[Opening Data excerpts section]

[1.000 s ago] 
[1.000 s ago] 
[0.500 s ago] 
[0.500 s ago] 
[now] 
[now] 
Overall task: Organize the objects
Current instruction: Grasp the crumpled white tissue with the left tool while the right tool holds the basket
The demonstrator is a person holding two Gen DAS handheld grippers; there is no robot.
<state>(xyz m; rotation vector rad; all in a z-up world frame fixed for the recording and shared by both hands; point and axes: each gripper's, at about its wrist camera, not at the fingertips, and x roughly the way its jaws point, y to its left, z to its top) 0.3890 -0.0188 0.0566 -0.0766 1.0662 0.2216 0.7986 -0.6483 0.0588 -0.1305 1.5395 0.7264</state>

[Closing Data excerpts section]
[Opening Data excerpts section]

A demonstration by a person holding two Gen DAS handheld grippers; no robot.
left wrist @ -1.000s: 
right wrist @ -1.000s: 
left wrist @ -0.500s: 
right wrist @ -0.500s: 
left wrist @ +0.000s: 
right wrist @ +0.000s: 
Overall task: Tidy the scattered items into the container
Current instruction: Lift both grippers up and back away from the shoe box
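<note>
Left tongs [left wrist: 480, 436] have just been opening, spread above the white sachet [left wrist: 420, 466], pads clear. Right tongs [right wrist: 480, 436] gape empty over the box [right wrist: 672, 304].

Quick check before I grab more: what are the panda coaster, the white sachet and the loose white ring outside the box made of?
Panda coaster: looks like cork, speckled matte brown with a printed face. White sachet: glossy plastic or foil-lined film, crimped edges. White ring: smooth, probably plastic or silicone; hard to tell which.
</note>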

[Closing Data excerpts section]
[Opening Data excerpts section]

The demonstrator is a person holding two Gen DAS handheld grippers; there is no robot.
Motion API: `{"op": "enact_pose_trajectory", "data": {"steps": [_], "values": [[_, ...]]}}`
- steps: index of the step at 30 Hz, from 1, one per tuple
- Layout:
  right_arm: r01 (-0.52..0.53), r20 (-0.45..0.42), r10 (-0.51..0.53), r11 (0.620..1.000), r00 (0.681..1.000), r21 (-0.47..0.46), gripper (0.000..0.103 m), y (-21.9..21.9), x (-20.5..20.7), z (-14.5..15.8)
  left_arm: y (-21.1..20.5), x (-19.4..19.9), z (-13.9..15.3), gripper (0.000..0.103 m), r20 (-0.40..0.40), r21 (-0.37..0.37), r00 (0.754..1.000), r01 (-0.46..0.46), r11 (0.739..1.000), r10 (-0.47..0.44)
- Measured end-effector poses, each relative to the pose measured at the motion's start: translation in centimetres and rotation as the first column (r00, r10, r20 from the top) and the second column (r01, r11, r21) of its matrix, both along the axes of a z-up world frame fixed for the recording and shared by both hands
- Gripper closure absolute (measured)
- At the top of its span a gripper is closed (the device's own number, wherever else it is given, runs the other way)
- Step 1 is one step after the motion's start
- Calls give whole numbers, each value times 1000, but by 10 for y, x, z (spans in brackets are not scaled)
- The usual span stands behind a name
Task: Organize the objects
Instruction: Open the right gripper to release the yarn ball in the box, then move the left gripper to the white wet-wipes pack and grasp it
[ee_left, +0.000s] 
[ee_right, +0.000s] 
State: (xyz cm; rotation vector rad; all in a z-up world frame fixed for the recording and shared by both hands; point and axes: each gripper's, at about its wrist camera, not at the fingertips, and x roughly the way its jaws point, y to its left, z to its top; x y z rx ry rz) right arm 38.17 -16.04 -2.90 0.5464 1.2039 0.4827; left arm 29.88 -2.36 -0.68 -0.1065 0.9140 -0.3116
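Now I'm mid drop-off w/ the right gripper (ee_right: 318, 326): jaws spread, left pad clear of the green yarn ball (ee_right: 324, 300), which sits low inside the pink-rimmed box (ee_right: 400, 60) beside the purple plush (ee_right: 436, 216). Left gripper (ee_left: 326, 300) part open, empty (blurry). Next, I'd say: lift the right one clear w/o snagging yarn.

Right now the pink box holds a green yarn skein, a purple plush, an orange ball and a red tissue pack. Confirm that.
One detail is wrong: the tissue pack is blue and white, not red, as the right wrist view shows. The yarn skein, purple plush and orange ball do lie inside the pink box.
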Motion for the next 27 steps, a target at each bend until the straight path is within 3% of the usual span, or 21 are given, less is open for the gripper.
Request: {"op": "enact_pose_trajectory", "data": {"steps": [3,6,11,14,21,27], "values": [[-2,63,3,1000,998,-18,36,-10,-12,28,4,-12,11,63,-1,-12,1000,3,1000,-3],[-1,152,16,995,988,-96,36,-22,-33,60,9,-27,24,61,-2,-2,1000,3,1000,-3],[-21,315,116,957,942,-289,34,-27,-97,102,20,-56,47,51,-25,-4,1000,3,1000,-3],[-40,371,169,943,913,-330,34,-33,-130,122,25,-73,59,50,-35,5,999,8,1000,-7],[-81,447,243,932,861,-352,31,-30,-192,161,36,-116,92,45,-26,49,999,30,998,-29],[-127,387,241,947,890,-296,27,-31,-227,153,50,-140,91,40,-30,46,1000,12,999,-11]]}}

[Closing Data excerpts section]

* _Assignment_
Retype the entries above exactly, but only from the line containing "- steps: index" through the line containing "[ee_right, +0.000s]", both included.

* _Solution below_
- steps: index of the step at 30 Hz, from 1, one per tuple
- Layout:
  right_arm: r01 (-0.52..0.53), r20 (-0.45..0.42), r10 (-0.51..0.53), r11 (0.620..1.000), r00 (0.681..1.000), r21 (-0.47..0.46), gripper (0.000..0.103 m), y (-21.9..21.9), x (-20.5..20.7), z (-14.5..15.8)
  left_arm: y (-21.1..20.5), x (-19.4..19.9), z (-13.9..15.3), gripper (0.000..0.103 m), r20 (-0.40..0.40), r21 (-0.37..0.37), r00 (0.754..1.000), r01 (-0.46..0.46), r11 (0.739..1.000), r10 (-0.47..0.44)
- Measured end-effector poses, each relative to the pose measured at the motion's start: translation in centimetres and rotation as the first column (r00, r10, r20 from the top) and the second column (r01, r11, r21) of its matrix, both along the axes of a z-up world frame fixed for the recording and shared by both hands
- Gripper closure absolute (measured)
- At the top of its span a gripper is closed (the device's own number, wherever else it is given, runs the other way)
- Step 1 is one step after the motion's start
- Calls give whole numbers, each value times 1000, but by 10 for y, x, z (spans in brackets are not scaled)
- The usual span stands behind a name
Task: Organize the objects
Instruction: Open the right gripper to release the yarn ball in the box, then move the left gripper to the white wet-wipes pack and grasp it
[ee_left, +0.000s] 
[ee_right, +0.000s] 

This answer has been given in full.